As is shown in Figure 2, KeySight comprises three components that work in the two phases of the P4 program lifecycle. (1) At compile time, *KeyAnalyzer* takes a P4 program as input and generates the *PEC* representation. (2) The P4 compiler generates executable code for the P4 program and



Figure 2. Architectural overview of KeySight. KeySight is composed of KeyAnalyzer (§III), KeyTracker (§IV-A), and KeyVisor (§IV-B).

deploys the code into the P4 pipeline. (3) At runtime, every packet traversing the P4 pipeline gets a postcard according to the PEC representation. Then, *KeyTracker* checks postcards and determines whether to report the postcard based on the following principle: Only report postcards that have never been seen by KeyTracker before. (4) After collecting postcards from every switch, *KeyVisor* conducts troubleshooting tasks and makes the other components transparent to operators with *troubleshooting service APIs*.

## III. KEYANALYZER AT COMPILE TIME

In the context of programmable switches, P4 programs and MAT entries jointly determine PEC. Especially, P4 programs specify which fields are essential to represent PEC, and values of these fields depend on MAT entries. Thus, as P4 programs vary and may be too complicated to be manually analyzed, an automatic tool to extract PEC representations from P4 programs is well needed.

# A. Defining PEC in the Context of Programmable Switches

Previous tools [16, 17] have defined PEC for legacy switches and apply it to accelerate network verification, but there is no researching effort to model PEC of programmable switches and to exploit PEC to track packet behaviors. We propose a PEC definition in the context of programmable switches, and the definition guides systematic extraction of PEC representations. We concentrate on defining PEC for a single switch, while we can easily deduce the network-wide PEC definition [24].

**Definition** (**Packet Equivalence Class**): In a programmable switch, a Packet Equivalence Class is a set C of packets such that any packet  $pkt_1, pkt_2 \in C$  satisfy:

- \$\mathcal{P}\_1\$: \$pkt\_1\$ and \$pkt\_2\$ traverse the same MATs, and those
  MATs compose a MAT set;
- $\mathcal{P}_2$ : For each MAT in the MAT set,  $pkt_1$  and  $pkt_2$  hit the identical MAT entry whose compound action is  $\mathcal{A}$ ;

•  $\mathcal{P}_3$ : For each primitive action invoked in  $\mathcal{A}$ ,  $pkt_1$  and  $pkt_2$  have the same deterministic inputs and outputs.

This definition stresses on deterministic inputs and outputs of every primitive action. P4 also has some non-deterministic objects, such as time stamps and queue lengths, whose values are determined by random variables [25]. The non-determinacy in P4 programs can impact traversed MATs and MAT entries of packets through conditional statements and range matching.  $\mathcal{P}_1$  and  $\mathcal{P}_2$  can equivalently express how the non-determinacy impacts packet behaviors. Thus, in this paper, we only consider deterministic objects by default.

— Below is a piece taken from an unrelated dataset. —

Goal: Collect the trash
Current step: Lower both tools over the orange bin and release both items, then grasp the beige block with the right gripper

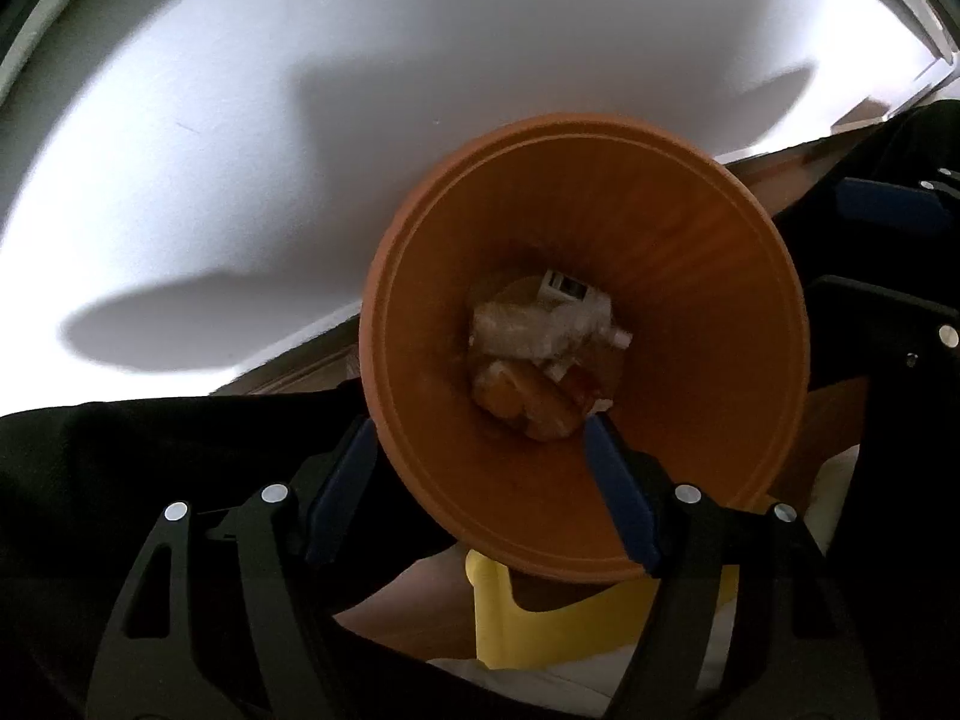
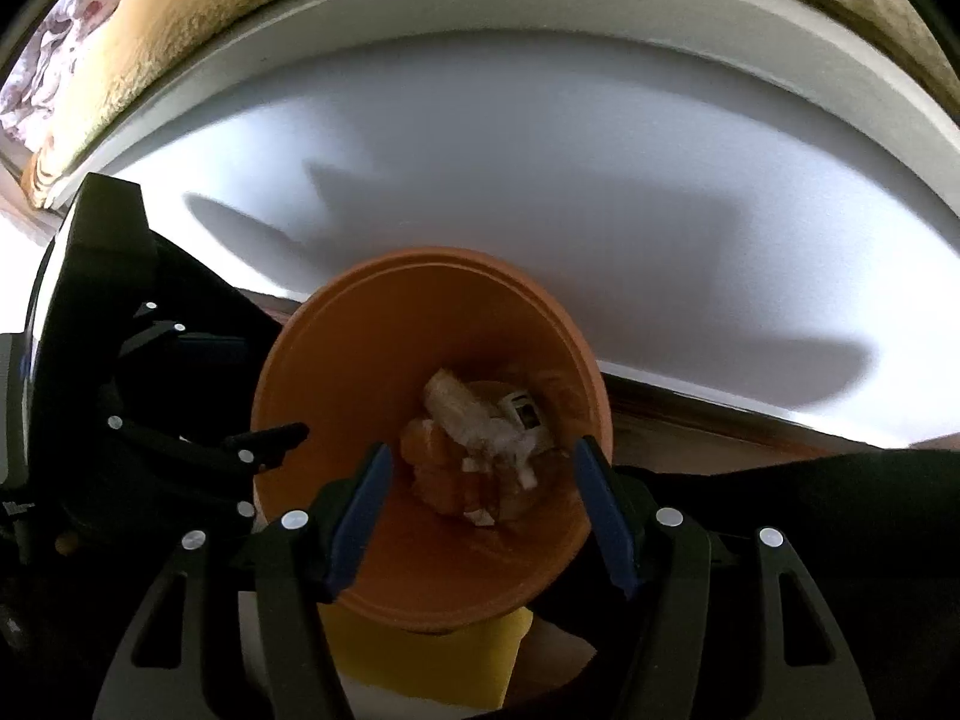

The above PEC definition differs from the previous PEC definition for legacy switches in two perspectives. (1) For  $\mathcal{P}_1$ , the previous one always assumes that packets only traverse a single MAT in a switch, while the new PEC definition should consider multiple MATs composing a MAT path in the control flow. The MAT path introduces dependencies between MATs, which needs careful treatment. (2) For  $\mathcal{P}_3$ , operators construct a compound action with multiple primitive actions. Thus, the correctness of compound actions relies on not only the action parameters specified by MAT entries but also the used primitive actions. Besides, P4 primitive actions are more complicated than those supported by legacy switches. Therefore, exiting tools based on the previous PEC definition cannot fully model PEC in programmable switches. We need a program-independent approach that can attain PEC representations from different P4 programs.

#### B. KeyAnalyzer to Extract PEC Representations

To attain PEC of P4 programs based on the above definition, we propose a notion called the PEC representation. A PEC representation is a list of fields that identify inputs and outputs of each MAT in a P4 program. Take a P4 program with a MAT called  $ip\_forward$  as an example. The destination IPv4 address (ipv4.dip) is the input of  $ip\_forward$ , and the egress port (port) is the output. Thus, the PEC representation for this program is [ipv4.dip, port]. The PEC representation correspondingly identifies which fields postcards should include. After traversing the P4 pipeline, each packet gets a postcard based on the PEC representation. For the above example, a postcard can be ['1.0.0.1', 1]. Furthermore, the PEC representation and postcards should satisfy that for any packet  $pkt_1$  and  $pkt_2$ , they belong to a PEC if and only if postcard  $p_1$  of  $pkt_1$  equals to postcard  $p_2$  of  $pkt_2$ .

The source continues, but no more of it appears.